At 340, the system uses the first training dataset and the second training dataset to train a machine learning model configured to predict information about one or more users. In particular, the training includes applying differential privacy to the second training dataset without applying differential privacy to the first training dataset. For example, to apply the differential privacy to the second training dataset, the system can apply differentially private stochastic gradient descent (DP-SGD), e.g., with a predefined privacy tradeoff parameter value, to update model parameters of the machine learning model using the second training dataset. On the other hand, the system can use regular gradient descent or stochastic gradient descent to update the model parameters using the first training dataset.

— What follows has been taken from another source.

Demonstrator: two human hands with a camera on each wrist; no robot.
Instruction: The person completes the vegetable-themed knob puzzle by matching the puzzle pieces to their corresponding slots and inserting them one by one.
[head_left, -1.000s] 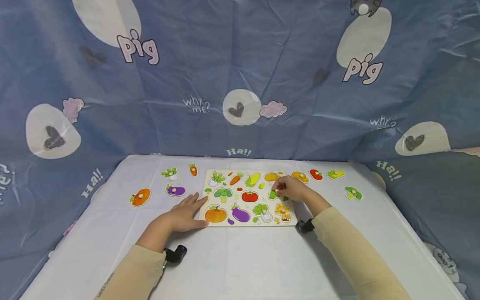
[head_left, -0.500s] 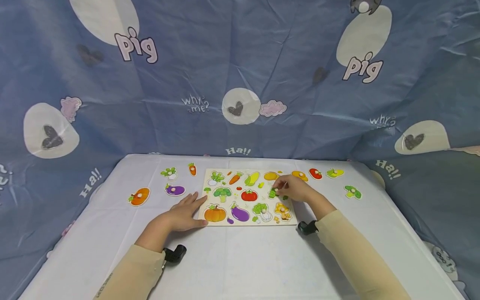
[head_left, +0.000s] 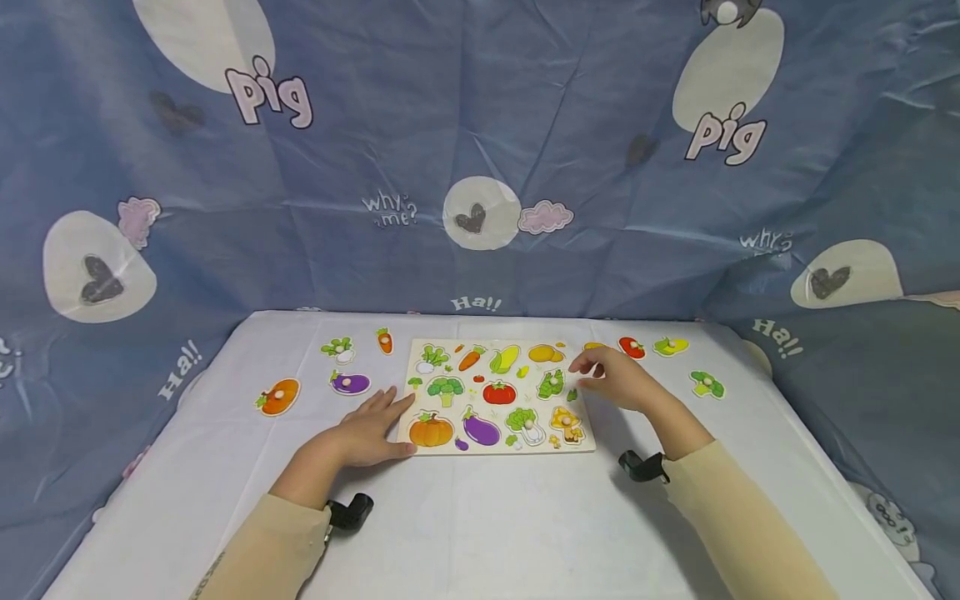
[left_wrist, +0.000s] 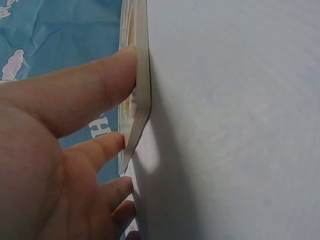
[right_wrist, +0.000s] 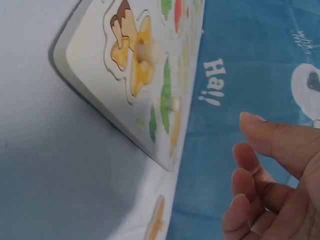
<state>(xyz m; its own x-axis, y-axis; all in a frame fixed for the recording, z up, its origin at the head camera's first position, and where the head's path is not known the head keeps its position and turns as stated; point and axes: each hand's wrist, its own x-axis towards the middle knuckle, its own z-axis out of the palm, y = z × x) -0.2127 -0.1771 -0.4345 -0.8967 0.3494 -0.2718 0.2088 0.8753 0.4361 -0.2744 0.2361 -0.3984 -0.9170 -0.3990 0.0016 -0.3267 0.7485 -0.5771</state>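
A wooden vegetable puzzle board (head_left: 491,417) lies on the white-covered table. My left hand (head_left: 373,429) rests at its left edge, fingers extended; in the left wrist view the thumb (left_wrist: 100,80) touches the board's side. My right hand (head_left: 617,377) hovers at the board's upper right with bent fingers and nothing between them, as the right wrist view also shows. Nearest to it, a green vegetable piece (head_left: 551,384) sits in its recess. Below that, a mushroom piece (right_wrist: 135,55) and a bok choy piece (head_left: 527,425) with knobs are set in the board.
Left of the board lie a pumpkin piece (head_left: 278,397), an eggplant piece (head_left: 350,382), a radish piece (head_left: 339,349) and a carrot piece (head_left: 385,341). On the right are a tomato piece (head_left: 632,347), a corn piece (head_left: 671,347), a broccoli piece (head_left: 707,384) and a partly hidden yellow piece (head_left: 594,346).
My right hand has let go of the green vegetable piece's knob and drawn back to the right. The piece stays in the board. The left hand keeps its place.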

In some implementations, the machine learning model is configured to process an input specifying one or more contextual signals included in a digital component request from a client device to generate prediction data about the user of the client device.


In some other implementations, the machine learning model is configured to process an input characterizing a digital component to generate prediction data about an audience segment for the digital component and/or user attributes of the user.


At 350, the system distributes digital components to client devices using the machine learning model. For example, the system can select one or more digital components for the user based on the predicted data output by the machine learning model. In a particular example, the system can select digital components that include, as distribution criteria, data indicating that the digital component is eligible for display to the predicted user audience and/or to users having the predicted attributes.



FIG. 4 is a block diagram of an example computer system 400 that can be used to perform the operations described above. The system 400 includes a processor 410, a memory 420, a storage device 430, and an input/output device 440. Each of the components 410, 420, 430, and 440 can be interconnected, for example, using a system bus 450. The processor 410 is capable of processing instructions for execution within the system 400. In some implementations, the processor 410 is a single-threaded processor. In another implementation, the processor 410 is a multi-threaded processor. The processor 410 is capable of processing instructions stored in the memory 420 or on the storage device 430.


The memory 420 stores information within the system 400. In one implementation, the memory 420 is a computer-readable medium. In some implementations, the memory 420 is a volatile memory unit. In another implementation, the memory 420 is a non-volatile memory unit.


The storage device 430 is capable of providing mass storage for the system 400. In some implementations, the storage device 430 is a computer-readable medium. In various different implementations, the storage device 430 can include, for example, a hard disk device, an optical disk device, a storage device that is shared over a network by multiple computing devices (e.g., a cloud storage device), or some other large-capacity storage device.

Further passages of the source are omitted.